[What needs to be done]
Repeat the full listing that follows, word for word.

[Information provided]
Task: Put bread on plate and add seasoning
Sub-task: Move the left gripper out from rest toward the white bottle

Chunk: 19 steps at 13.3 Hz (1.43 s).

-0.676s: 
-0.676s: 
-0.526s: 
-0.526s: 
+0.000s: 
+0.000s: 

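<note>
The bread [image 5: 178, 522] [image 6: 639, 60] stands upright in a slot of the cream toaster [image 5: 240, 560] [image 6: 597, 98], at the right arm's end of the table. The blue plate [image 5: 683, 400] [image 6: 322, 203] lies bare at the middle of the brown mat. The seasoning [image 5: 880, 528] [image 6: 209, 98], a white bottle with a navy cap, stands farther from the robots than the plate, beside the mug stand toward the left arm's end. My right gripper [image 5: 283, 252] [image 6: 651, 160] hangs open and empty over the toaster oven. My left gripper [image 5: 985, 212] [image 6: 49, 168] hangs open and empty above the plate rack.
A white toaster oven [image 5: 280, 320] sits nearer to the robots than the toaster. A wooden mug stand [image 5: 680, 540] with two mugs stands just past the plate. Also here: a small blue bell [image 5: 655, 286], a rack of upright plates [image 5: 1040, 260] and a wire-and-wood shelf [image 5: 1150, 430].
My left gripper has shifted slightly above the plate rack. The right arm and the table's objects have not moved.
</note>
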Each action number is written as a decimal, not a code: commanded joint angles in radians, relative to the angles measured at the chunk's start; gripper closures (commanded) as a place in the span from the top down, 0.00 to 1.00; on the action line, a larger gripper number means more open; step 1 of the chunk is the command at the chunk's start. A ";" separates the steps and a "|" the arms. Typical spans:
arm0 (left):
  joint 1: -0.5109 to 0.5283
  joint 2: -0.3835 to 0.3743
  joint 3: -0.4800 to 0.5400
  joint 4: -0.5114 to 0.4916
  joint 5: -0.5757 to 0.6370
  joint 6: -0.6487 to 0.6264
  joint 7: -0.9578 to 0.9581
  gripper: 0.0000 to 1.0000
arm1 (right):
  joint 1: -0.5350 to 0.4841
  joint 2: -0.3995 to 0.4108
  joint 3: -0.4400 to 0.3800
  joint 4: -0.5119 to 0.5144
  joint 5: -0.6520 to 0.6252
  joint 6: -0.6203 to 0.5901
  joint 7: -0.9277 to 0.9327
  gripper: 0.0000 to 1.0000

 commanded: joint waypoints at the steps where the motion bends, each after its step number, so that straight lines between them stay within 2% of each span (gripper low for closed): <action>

[Response to this exercise]
Task: Put bread on plate and add seasoning
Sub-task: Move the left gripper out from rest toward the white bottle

Chunk: 19 steps at 13.3 Hz (1.43 s).

-0.676s: 
-0.676s: 
-0.526s: 
-0.526s: 
+0.000s: 
+0.000s: 

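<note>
The bread [image 5: 178, 522] [image 6: 639, 60] stands upright in a slot of the cream toaster [image 5: 240, 560] [image 6: 597, 98], at the right arm's end of the table. The blue plate [image 5: 683, 400] [image 6: 322, 203] lies bare at the middle of the brown mat. The seasoning [image 5: 880, 528] [image 6: 209, 98], a white bottle with a navy cap, stands farther from the robots than the plate, beside the mug stand toward the left arm's end. My right gripper [image 5: 283, 252] [image 6: 651, 160] hangs open and empty over the toaster oven. My left gripper [image 5: 985, 212] [image 6: 49, 168] hangs open and empty above the plate rack.
A white toaster oven [image 5: 280, 320] sits nearer to the robots than the toaster. A wooden mug stand [image 5: 680, 540] with two mugs stands just past the plate. Also here: a small blue bell [image 5: 655, 286], a rack of upright plates [image 5: 1040, 260] and a wire-and-wood shelf [image 5: 1150, 430].
My left gripper has shifted slightly above the plate rack. The right arm and the table's objects have not moved.
</note>
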Each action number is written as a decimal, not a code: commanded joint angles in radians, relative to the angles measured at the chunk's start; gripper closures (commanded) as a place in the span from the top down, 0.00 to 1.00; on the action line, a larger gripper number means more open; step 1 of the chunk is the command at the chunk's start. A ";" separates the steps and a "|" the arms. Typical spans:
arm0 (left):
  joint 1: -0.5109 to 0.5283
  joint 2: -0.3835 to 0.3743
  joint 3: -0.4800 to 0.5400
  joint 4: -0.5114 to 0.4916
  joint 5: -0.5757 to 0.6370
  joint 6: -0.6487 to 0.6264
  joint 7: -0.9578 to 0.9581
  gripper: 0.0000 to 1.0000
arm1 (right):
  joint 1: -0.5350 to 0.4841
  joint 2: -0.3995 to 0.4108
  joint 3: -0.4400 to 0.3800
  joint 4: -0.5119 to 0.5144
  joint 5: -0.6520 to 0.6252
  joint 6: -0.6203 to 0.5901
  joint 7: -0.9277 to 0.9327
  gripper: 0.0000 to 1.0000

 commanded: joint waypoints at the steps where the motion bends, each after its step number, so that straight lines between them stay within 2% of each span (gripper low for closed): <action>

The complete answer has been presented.